Tips on Developing an Effective Building Commissioning RFP

Posted by Matt Napolitan on Sep 18, 2013 1:45:00 PM


We receive dozens, probably closer to a hundred commissioning requests for proposals (RFPs) every year. The quality, content and requirements are as varied as one might expect. Jennifer Chiodo posted some thoughts on how one can identify quality commissioning services and I’d like to take this opportunity to suggest how one might develop an RFP for commissioning services.


The California Commissioning Collaborative, Building Commissioning Association and ASHRAE all have templates you can use for commissioning RFPs. When developing your RFP, it is important to read through the templates and require only the services you need. I suggest including a “second tier” of services, those which could be beneficial or fill a need your facility might have but are not essential to your project.

Photo by Flickr user Judy **

How are you to know that your RFP will elicit proposals that are complete and offer the best package of services for your project? My suggestion is ask a commissioning provider to help you. Architects and engineers typically have an idea of what commissioning is and some have a very good idea. I’ve seen RFPs however, even from the latter group, that ask for tasks and services that don’t offer the best value to the owner. In addition, they often miss opportunities to add value at minimal additional cost. A commissioning provider will typically be in the best position to advise you on what content and services required by your RFP will best serve your particular project.


  • Terminal Device Sampling
    • A terminal device is simply anything that delivers heating or cooling to a space. It could be a VAV box, a radiator, a heat pump, etc. A very effective means of reviewing the installation and operation of similar terminal devices is to use statistical sampling. Rather than visit each and every of the 45 VAV boxes in an office fit up, for instance, a statistical sample will identify the lion’s share of any installation and operational issues. If sampled early enough, the installing contractor can correct any identified issues and won’t repeat them going forward.
    • I have seen a number of commissioning RFPs ask for “full commissioning” of all such devices. While this approach is certainly valid for critical components, it adds unnecessary cost to the commissioning contract in most cases.
    • Sampling or “first instance testing” is common practice among MEP systems commissioning providers, as well as building enclosure commissioning providers, simply because it works and offers a best-value solution.

Photo by Flickr user NashvilleCorps


  • Construction Phase Only Commissioning
    • Excluding any commissioning design phase involvement can seem like a financially prudent move. After all, your design team knows what they’re doing so why do you need to pay for a design review?
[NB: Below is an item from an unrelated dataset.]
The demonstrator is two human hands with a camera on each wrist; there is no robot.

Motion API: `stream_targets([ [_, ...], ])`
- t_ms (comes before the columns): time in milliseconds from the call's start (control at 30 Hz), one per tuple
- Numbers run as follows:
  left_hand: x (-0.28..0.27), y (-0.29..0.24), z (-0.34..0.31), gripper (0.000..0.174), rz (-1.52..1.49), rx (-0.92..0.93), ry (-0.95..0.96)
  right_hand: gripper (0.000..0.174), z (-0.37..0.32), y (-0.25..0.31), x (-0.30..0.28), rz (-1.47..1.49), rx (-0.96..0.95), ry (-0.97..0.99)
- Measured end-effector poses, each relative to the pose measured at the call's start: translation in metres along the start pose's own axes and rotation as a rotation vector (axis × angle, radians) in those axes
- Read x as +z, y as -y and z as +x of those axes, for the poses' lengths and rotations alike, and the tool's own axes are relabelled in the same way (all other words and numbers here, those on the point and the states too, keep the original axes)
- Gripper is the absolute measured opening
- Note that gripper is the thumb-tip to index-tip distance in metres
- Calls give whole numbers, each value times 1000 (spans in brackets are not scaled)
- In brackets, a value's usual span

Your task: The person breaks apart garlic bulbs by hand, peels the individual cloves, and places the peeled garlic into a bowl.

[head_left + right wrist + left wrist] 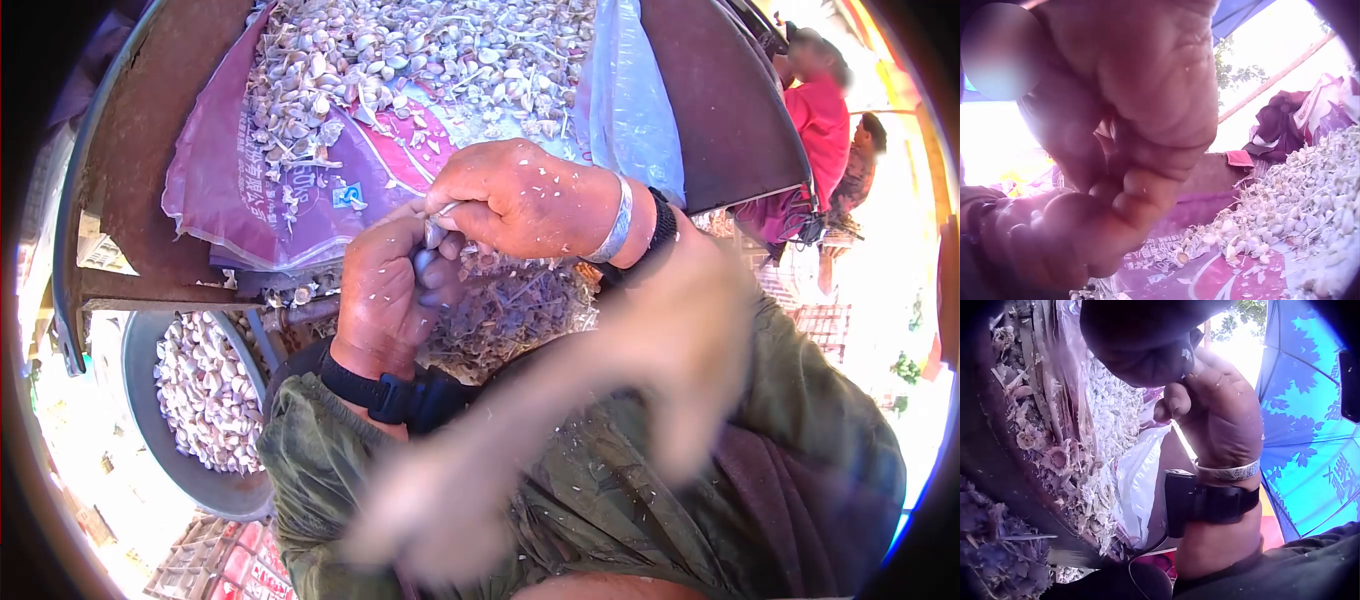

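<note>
My two hands meet at the front edge of a purple printed sack [290, 215] spread under a heap of garlic cloves [430, 60]. With its palm turned up, my left hand [385, 285] holds a garlic clove [433, 234] in curled fingers. Thumb and index finger of my right hand [525, 195] pinch the pale tip of that clove from above. In the right wrist view, the right hand [1141, 106] bends down to the left fingers and hides most of the clove. Bits of white skin stick to both hands.
A grey basin [250, 350] full of cloves stands at the lower left, near a red crate [240, 565]. Dry skins [520, 310] lie below the hands. Clear plastic [635, 100] borders the heap's right side. People [820, 120] are at the far right; a blue umbrella [1310, 425] stands behind.
</note>
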State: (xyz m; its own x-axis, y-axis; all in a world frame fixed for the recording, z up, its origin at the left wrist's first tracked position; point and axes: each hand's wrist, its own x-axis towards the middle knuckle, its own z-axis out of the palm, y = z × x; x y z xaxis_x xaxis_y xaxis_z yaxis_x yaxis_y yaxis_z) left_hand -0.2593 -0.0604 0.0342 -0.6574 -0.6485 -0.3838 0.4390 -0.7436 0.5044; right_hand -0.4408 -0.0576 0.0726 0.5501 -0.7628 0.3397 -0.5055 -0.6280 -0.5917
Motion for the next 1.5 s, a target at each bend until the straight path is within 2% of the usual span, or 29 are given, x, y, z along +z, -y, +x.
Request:
stream_targets([
  [133, 0, 2, 4, 7, -5, 19, -32, 17, 0, -5, 8, 38, 166, 52],
  [233, -8, 8, 13, 9, 60, 126, -88, 16, 3, -13, 18, -57, 99, -51],
  [333, -9, 10, 20, 10, 100, 161, -116, 14, 8, -1, 11, 255, 560, 57],
  [433, -3, 7, 19, 10, 134, 169, -132, 13, 4, -7, 16, 347, 599, -17],
  [567, -1, 7, 24, 9, 134, 189, -119, 14, -5, -22, 30, 112, 389, -179],
  [667, 2, 5, 27, 10, 156, 192, -104, 14, -5, -15, 30, 282, 556, -190],
  [800, 0, 4, 29, 12, 182, 193, -82, 16, -7, -17, 31, 433, 670, -207],
  [900, -2, 6, 35, 17, 209, 196, -91, 18, -10, -19, 36, 408, 657, -257],
  [1000, -4, 9, 39, 25, 252, 210, -73, 19, -10, -24, 39, 477, 749, -259],
  [1100, -4, 12, 40, 31, 279, 213, -38, 20, -12, -31, 42, 375, 778, -262],
  [1200, -6, 13, 41, 36, 138, 188, -4, 20, -15, -23, 38, 312, 669, -296],
  [1233, -8, 13, 40, 37, 67, 175, 5, 20, -16, -25, 40, 245, 547, -326],
  [1333, -15, 9, 40, 39, -39, 123, -60, 21, -18, -18, 33, -123, 138, -204],
  [1367, -7, 7, 35, 36, -85, 120, -108, 20, -12, -2, 27, -91, 187, -92],
  [1467, 24, 0, 22, 34, -175, 126, -294, 18, -1, 7, 25, -110, -78, -197],
  [1500, -24, 4, 32, 33, -259, 129, 48, 21, 6, 0, 19, -71, -86, -175],
])
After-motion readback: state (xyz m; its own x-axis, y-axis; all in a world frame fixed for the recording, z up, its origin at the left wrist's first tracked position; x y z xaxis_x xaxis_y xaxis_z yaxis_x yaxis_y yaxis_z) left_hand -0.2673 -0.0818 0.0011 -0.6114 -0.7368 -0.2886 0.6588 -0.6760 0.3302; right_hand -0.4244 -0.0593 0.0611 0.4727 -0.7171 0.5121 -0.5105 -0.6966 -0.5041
Our firm’s Principal Emeritus, Tom Anderson, wrote about this in some detail so I won’t repeat it here, but in essence it comes down to the value that varied perspectives and experiences can bring to a project.
    • The cost of a comprehensive review will vary depending on the size and scope of a project, but in general the cost will be between $3,000 and $6,000. While this is no drop in the bucket, it isn’t a running faucet either! Consider these two recent examples where a review resulted in first cost and energy cost savings that well eclipsed the cost of the review.
      • Recently, on two separate projects we suggested obtaining pricing from alternate manufacturers. On one, where it was on rooftop air handling unit (RTU), the savings was $10,000 in first cost, combined with established, local representation. On the other, the entire building’s HVAC system and components were sent out for budget pricing and the budget from a manufacturer with an equivalent product line identified the possibility of over $100,000 in first cost savings. Both paid for our review fees more than twice over (the latter, if realized during the bid process, will pay for our entire commissioning fee almost twice).
      • We consistently identify efficiency opportunities that save energy, often resulting in cost savings to the owner that pay for our review fee in less than one year. In Tom’s post noted above, he used the example of a pump. On a recent project, where the design team included constant speed pumps (which met code) we suggested a change to variable speed pumping for all the reasons Tom noted. The suggestion was accepted, and once balanced, the pumps drew 9.9 amps to meet the balanced pressure differential set point even though they were designed to draw 27 amps. These are 24/7 pumps, wired at 460 volts. Doing the math, the annual operational savings is almost 120,000 kWh equal to over $14,000 per year. One measure that paid for our review fee 2 1/2 times over in the first year.


When developing your RFP for commissioning services, consult with a commissioning provider you trust. If you don’t know one, ask your A/E team for a few names and talk to them first. Having firsthand, practical knowledge of the process of commissioning and the ability to walk you through the potential benefits of each step will allow you to write an informed, meaningful RFP that you can be sure will meet the needs of your project without excessive scope and the associated excessive fees.